Statement

In a regime-switching essentially-affine asset pricing model with Gaussian innovations and a finite-state Markov chain S_t, both zero-coupon bond prices and dividend-strip prices admit closed-form path-conditional exponential-affine representations:

  • For bonds, B_n^π(x_t) = exp(a_n + b_n' x_t) where (a_n, b_n) satisfy a linear recursion driven by the regimes along the path π.
  • For dividend strips on an augmented state z_t = (x_t', ν_{j,t})', D_n^π(z_t) = exp(α_n + β_n' z_t) with an analogous recursion.
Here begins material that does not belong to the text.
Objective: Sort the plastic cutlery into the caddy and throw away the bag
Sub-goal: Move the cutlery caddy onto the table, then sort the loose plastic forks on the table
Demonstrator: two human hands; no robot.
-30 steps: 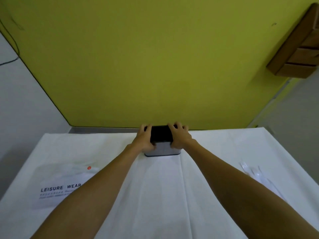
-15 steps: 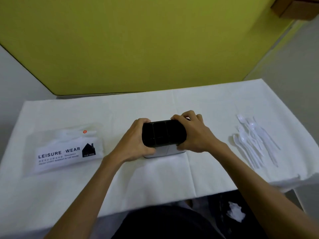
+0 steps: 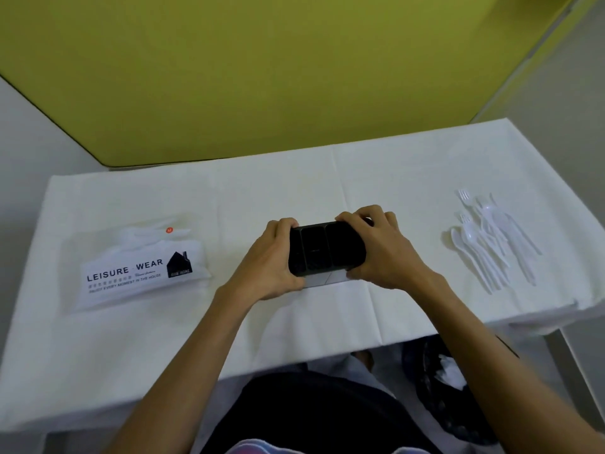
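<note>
The black three-compartment caddy (image 3: 325,249) stands mid-table on the white cloth (image 3: 294,185), gripped at both ends: the left hand (image 3: 265,263) curls round its left end and the right hand (image 3: 383,253) round its right. Well apart to the left lies the clear bag (image 3: 140,267), printed "LEISURE · WEAR" with a black house logo and a small line ending "EVERY MOMENT IN THE HOUSE", plus a red dot sticker. Loose white plastic cutlery (image 3: 487,244), forks and spoons among it, lies heaped far right.

One caddy (image 3: 325,249) — three compartments. One printed bag (image 3: 140,273). One heap of white plastic cutlery (image 3: 491,244) — pieces overlapped, total not countable. One black bin (image 3: 451,411). One white tablecloth (image 3: 294,191).
</note>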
The unconditional price is recovered by averaging over the S^n regime paths weighted by Markov transition probabilities.

Evidence summary

  • Theoretical (strong): Direct derivation in riccati-equations-leather-sagi Sections 2-4, using the standard guess-and-verify argument for affine pricing combined with the Gaussian moment generating function. The recursion is mechanical once the path is fixed: at each step (α_n, β_n) updates linearly in α_n and quadratically in β_n (the quadratic part being the Jensen ½ β' Σ Σ' β correction).
  • Implementation (strong): The recursion is the basis of the production compute_quadratic_pricing_factors_msvar function in the project’s SimMdlPrices module. It is the analytic comparator for the project’s Monte-Carlo strip pricer (mc_strips.jl) and matches it to within MC noise.
  • Lineage (strong): The same structure appears in the affine term-structure literature (Duffie-Kan, Dai-Singleton) and explicitly in Bikbov-Chernov 2013 (whose paper this note extends). The contribution of Leather-Sagi is the explicit augmented-state version for CRE income strips.

Conditions and scope

See conditions in the frontmatter. The claim does not assert that the unconditional price is finite — that requires a separate no-bubble check (see asset-pricing-no-bubble-condition-regime). It also does not assert a particular accuracy of the path-pruning approximation beyond Bikbov-Chernov’s empirical claim of accuracy out to ~40 quarters; the formal closed-form is only at the path-conditional level.

Counter-evidence

None at the level of the conditional recursion itself — this is a textbook calculation. Practical caveats:

  • Direct iteration loses precision near the no-bubble boundary because ½ β' Σ Σ' β grows rapidly. This is a numerical, not theoretical, limitation.
  • Path pruning bias when summing over regime paths is a one-sided bias that has not been bounded analytically.
  • Path enumeration cost scales as S^n, which is why the project uses pruning + Monte Carlo / cumulant approximations for the long-horizon tail.

Linked ideas

(Tracker: any future work that proposes a non-Gaussian-innovation extension, a higher-than-quadratic Riccati, or a non-heuristic path-pruning scheme would link here as extends or addresses_gap.)

Open questions

  • Is there a closed-form characterization of the unconditional price (i.e., post-averaging over regime paths) beyond the cumulant expansion of Section 7.3?
  • Can the path-pruning error be bounded analytically as a function of regime persistence?
  • What is the right generalization for non-Gaussian innovations (jump-diffusion, stochastic vol)? The general transform-analysis machinery of Duffie-Pan-Singleton applies in principle.